_Source data_.
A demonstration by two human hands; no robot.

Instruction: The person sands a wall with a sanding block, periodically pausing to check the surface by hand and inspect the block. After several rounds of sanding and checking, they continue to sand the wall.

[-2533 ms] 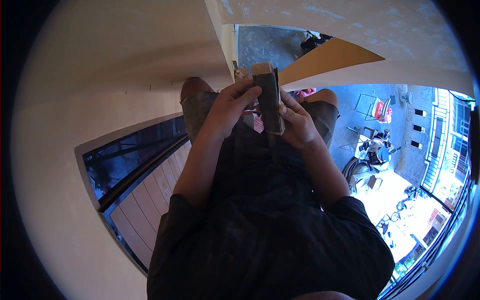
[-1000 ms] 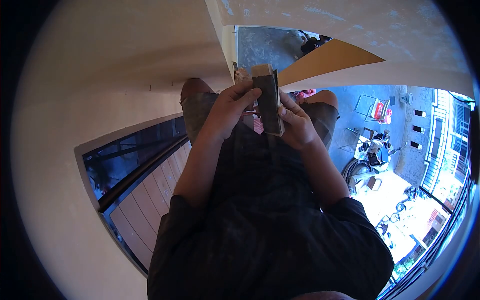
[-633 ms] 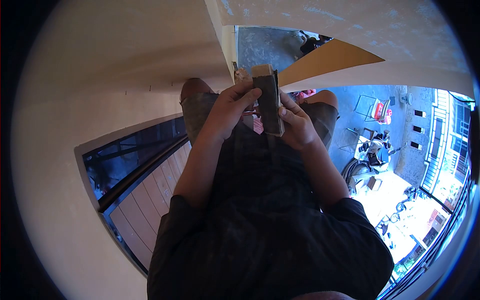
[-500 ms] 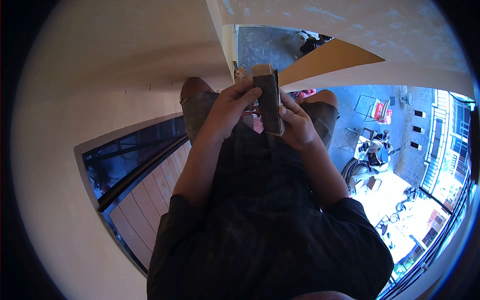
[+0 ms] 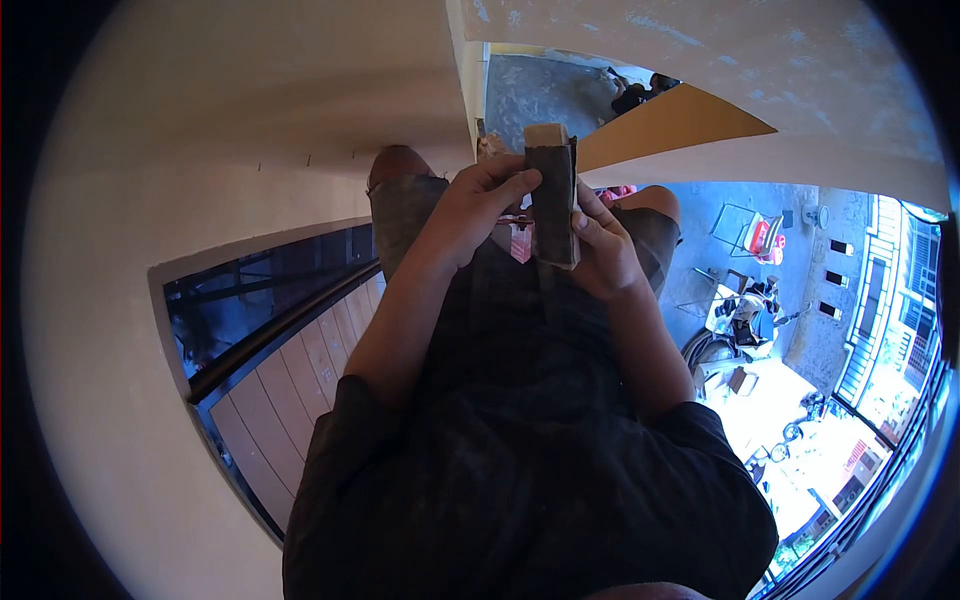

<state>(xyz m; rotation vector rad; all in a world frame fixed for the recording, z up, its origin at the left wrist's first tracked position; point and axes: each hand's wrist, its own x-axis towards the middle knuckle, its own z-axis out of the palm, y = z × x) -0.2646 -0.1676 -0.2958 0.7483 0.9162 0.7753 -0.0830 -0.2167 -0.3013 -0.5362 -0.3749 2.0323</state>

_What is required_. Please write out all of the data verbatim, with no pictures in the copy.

_Worked solution_.
A demonstration by two human hands; no robot.

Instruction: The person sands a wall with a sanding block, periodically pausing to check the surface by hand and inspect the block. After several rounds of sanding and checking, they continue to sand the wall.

[-2533 ms] 
[-1000 ms] 
[-633 ms] 
[-500 ms] 
[+0 ms] 

<state>(xyz m; rotation vector rad; all in a world frame fixed for the recording, z up, its origin at the left wrist's first tracked position; point and axes: each hand's wrist, its own x-axis towards the middle knuckle, its own z-axis out of the palm, y = z × x) -0.2646 -0.1676 -0.2958 0.7483 0.9162 0.7753 -0.0830 -0.2167 -0.3013 -0.5362 -0.3749 2.0323</state>

This answer requires nothing further.